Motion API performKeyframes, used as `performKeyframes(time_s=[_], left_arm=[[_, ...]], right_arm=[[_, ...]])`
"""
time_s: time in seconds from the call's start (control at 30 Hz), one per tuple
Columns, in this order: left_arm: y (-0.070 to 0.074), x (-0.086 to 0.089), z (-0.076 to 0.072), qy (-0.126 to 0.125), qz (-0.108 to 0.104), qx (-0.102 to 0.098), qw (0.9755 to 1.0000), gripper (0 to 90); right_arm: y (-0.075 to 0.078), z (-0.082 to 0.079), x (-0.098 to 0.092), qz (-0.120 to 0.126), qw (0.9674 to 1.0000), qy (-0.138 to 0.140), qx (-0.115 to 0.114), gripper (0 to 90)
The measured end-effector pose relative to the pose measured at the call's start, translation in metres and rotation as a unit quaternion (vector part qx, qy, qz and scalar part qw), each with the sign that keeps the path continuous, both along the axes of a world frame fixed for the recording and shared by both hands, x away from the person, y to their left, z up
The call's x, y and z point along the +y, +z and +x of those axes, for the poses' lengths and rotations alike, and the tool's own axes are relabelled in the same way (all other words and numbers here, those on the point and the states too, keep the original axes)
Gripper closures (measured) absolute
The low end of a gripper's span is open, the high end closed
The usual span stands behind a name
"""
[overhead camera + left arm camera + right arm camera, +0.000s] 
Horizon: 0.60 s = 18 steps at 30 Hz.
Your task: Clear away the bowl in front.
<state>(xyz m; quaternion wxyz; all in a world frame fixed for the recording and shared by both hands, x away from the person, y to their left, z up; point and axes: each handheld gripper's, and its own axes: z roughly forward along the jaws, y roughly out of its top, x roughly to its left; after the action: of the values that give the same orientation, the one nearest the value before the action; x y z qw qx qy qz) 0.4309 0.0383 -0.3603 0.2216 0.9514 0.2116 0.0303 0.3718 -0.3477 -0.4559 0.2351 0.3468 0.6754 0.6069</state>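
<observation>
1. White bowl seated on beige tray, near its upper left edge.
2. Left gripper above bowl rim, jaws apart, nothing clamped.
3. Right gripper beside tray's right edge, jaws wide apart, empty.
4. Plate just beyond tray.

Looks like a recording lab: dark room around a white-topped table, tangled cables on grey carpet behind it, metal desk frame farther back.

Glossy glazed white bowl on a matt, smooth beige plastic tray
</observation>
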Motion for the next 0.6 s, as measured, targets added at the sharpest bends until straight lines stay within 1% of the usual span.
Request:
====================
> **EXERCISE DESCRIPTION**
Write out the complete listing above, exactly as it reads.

> **ANSWER TO THIS PROBLEM**
Motion API performKeyframes, used as `performKeyframes(time_s=[_], left_arm=[[_, ...]], right_arm=[[_, ...]])`
"""
time_s: time in seconds from the call's start (control at 30 Hz), one per tuple
Columns, in this order: left_arm: y (-0.070 to 0.074), x (-0.086 to 0.089), z (-0.076 to 0.072), qy (-0.126 to 0.125), qz (-0.108 to 0.104), qx (-0.102 to 0.098), qw (0.9755 to 1.0000), gripper (0 to 90); right_arm: y (-0.075 to 0.078), z (-0.082 to 0.079), x (-0.098 to 0.092), qz (-0.120 to 0.126), qw (0.9674 to 1.0000), qy (-0.138 to 0.140), qx (-0.115 to 0.114), gripper (0 to 90)
The measured end-effector pose relative to the pose measured at the call's start, translation in metres and rotation as a unit quaternion (vector part qx, qy, qz and scalar part qw), each with the sign that keeps the path continuous, both along the axes of a world frame fixed for the recording and shared by both hands, x away from the person, y to their left, z up
The call's x, y and z point along the +y, +z and +x of those axes, for the poses' lengths and rotations alike, and the tool's own axes are relabelled in the same way (all other words and numbers here, those on the point and the states too, keep the original axes)
Gripper closures (measured) absolute
The low end of a gripper's span is open, the high end closed
The usual span stands behind a name
"""
[overhead camera + left arm camera + right arm camera, +0.000s] 
Horizon: 0.60 s = 18 steps at 30 Hz.
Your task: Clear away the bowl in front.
<state>(xyz m; quaternion wxyz; all in a world frame fixed for the recording and shared by both hands, x away from the person, y to their left, z up; point and axes: each handheld gripper's, and its own axes: z roughly forward along the jaws, y roughly out of its top, x roughly to its left; after the action: of the values that give the same orientation, the one nearest the value before the action; x y z qw qx qy qz) 0.4309 0.0383 -0.3603 0.2216 0.9514 0.2116 0.0303 0.3718 -0.3477 -0.4559 0.2351 0.3468 0.6754 0.6069</state>
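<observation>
1. White bowl seated on beige tray, near its upper left edge.
2. Left gripper above bowl rim, jaws apart, nothing clamped.
3. Right gripper beside tray's right edge, jaws wide apart, empty.
4. Plate just beyond tray.

Looks like a recording lab: dark room around a white-topped table, tangled cables on grey carpet behind it, metal desk frame farther back.

Glossy glazed white bowl on a matt, smooth beige plastic tray
</observation>
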Motion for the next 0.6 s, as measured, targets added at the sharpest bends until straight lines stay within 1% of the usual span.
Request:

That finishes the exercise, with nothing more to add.